We have been talking a lot about potential tax increases and their impact on commercial real estate for the last couple of months.
Our intent has been to give you an early and broad look at what is being proposed so that you can plan ahead, whether you are an investor-owner, an owner-user or a tenant looking to become an owner.
Every successful business decision starts with an idea. When investing in real estate, you gather facts, observe market trends and use your personal experience and that of other professionals to predict performance outcome. The entire process is also based on the rules of the game as they are, but also how those rules might change in the future.
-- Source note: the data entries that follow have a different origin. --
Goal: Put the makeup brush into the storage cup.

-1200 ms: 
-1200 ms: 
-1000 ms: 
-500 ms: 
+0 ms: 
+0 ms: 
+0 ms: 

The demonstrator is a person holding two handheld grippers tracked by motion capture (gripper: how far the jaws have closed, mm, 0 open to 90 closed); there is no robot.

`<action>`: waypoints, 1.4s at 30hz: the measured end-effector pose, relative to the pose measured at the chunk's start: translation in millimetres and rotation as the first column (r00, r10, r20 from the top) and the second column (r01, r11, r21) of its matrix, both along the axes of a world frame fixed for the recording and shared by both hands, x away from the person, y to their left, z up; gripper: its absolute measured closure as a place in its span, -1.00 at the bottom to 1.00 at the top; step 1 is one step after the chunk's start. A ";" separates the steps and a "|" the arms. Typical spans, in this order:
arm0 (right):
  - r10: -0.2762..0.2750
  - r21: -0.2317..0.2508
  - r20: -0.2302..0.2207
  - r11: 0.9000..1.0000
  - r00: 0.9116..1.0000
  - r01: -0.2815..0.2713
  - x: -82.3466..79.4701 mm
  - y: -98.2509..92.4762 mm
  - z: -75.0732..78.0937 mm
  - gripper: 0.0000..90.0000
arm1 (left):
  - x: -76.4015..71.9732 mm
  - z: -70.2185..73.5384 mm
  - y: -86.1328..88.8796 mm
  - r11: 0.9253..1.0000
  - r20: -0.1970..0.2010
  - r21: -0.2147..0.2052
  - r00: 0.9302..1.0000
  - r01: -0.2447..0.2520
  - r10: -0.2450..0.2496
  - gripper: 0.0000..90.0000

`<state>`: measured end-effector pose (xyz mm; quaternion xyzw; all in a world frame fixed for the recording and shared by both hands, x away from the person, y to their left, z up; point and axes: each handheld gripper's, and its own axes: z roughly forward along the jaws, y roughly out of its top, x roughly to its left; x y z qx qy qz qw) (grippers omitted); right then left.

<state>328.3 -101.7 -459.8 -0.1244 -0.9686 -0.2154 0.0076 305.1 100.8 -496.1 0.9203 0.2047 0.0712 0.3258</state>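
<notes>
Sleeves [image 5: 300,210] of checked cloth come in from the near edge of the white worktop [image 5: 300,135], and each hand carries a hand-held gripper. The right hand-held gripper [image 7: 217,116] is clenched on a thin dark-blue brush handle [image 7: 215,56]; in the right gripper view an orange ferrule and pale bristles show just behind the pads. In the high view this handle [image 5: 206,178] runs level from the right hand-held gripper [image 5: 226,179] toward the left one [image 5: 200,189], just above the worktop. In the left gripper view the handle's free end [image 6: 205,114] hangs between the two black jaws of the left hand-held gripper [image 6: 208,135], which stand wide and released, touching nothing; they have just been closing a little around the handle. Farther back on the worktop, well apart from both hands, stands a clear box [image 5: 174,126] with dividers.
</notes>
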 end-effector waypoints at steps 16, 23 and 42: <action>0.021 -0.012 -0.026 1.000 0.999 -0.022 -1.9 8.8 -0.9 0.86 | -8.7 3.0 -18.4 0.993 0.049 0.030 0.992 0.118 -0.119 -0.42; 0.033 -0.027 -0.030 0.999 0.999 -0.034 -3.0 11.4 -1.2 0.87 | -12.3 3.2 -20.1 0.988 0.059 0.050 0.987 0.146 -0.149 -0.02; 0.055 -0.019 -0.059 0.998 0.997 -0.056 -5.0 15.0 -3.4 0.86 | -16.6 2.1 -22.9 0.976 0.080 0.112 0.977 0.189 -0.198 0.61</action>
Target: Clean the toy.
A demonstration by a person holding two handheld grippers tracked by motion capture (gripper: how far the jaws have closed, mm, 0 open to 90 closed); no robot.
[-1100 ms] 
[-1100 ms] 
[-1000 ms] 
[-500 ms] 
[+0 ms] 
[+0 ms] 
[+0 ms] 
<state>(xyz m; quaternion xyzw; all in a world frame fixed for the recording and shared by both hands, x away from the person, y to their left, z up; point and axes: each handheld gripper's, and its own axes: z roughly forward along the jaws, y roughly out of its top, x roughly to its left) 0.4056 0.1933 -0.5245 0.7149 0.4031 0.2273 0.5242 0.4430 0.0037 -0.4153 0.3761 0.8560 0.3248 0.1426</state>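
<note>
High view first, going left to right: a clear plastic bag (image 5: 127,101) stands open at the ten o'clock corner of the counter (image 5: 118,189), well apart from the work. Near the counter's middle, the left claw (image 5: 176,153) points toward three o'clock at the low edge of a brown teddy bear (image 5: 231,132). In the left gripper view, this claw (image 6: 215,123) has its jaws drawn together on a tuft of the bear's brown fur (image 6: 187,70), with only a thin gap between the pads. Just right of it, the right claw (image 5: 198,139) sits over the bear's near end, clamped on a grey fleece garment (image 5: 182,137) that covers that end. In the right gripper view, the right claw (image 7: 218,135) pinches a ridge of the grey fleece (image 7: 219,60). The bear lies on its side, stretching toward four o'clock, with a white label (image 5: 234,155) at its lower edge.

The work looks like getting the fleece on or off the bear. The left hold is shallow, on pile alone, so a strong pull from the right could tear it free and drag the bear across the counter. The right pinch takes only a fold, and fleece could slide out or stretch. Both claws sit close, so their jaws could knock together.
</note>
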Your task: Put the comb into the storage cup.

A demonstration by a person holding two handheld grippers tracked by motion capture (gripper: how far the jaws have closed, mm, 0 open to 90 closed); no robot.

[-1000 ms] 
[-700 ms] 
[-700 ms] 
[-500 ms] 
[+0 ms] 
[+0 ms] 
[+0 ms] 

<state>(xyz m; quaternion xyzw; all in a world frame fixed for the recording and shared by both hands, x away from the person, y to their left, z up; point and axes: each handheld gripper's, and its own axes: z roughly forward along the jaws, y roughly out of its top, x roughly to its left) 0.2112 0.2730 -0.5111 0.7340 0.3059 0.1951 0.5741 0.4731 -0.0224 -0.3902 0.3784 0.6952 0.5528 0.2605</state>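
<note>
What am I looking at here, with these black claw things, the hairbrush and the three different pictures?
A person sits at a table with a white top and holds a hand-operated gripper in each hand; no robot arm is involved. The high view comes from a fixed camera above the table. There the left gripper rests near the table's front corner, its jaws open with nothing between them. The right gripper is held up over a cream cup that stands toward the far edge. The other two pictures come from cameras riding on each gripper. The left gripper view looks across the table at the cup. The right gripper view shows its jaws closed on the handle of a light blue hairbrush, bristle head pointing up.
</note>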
So, let’s play a quick game of ‘what if’ with one of President Biden’s proposed tax hikes: elimination of the step-up rule, which allows you to pass your assets along to your heirs at a step-up in basis to fair market value on the day you die. Most of you who are reading this post have already incorporated the step-up rule into your estate plans to some degree. And, many of you are aged 55 to 75, a time when having a solid estate plan is essential.
Let’s say that you own, debt-free, the building your business occupies along with two apartment buildings you bought for passive income. The adjusted basis in all three properties adds up to $2 million, but they have a current market value of $9 million. Under current rules, if you were to die tomorrow (sorry for the morbid thought), your heirs would inherit your properties at a step-up in basis to $9 million and they could immediately sell the properties at that value and no tax would be due. Pretty good deal, right? That’s why eliminating the step-up rule is likely to be one of the tax hikes soon to be included in the infrastructure legislation that will soon be debated in Congress. It’s easier to sell to the general public than raising the gas tax, which would impact everyone.
Eliminating the step-up rule would cause your heirs to inherit the properties with your adjusted basis of $2 million. So, if they immediately sold the properties, they would pay federal capital gains taxes on the $7 million gain. That’s a world away from the current rule, and we think the possibility of it happening is worth considering.
If you are holding property assets because of the step-up rule, but the step-up rule goes away, how would that change your thinking? If your heirs will inherit your basis when you pass away anyway, why not just sell the properties now, pay your taxes and distribute the cash to your heirs while you’re still around to see them enjoy the fruits of your labor in real time? And, at least for the moment, you would pay your capital gains taxes at today’s rates, not higher rates that may also go into effect as part of Mr. Biden’s tax policy platform. We think that’s worth considering, too.
Then there is your own quality of life to consider. The old saying “you can’t take it with you” is irrefutable. It might be a good idea to think about the things you’ve always wanted to do or have, but went without because you had a business to run and a family to take care of. It’s probably safe to say that we’d all do things differently if we knew exactly when our time was up.
We are not advocating any specific course of action other than the one that you choose as best for you. Your best course of action may be to take no action at all and just keep fighting the good fight as you always have. Or, you may decide to liquidate your assets, reduce your risk and set a new direction for your life. The occasional game of ‘what if’ will open the door to alternate courses of action that may help to improve your life both quantitatively and qualitatively. Playing ‘what if’ doesn’t come at a price, but not being ready for big change will.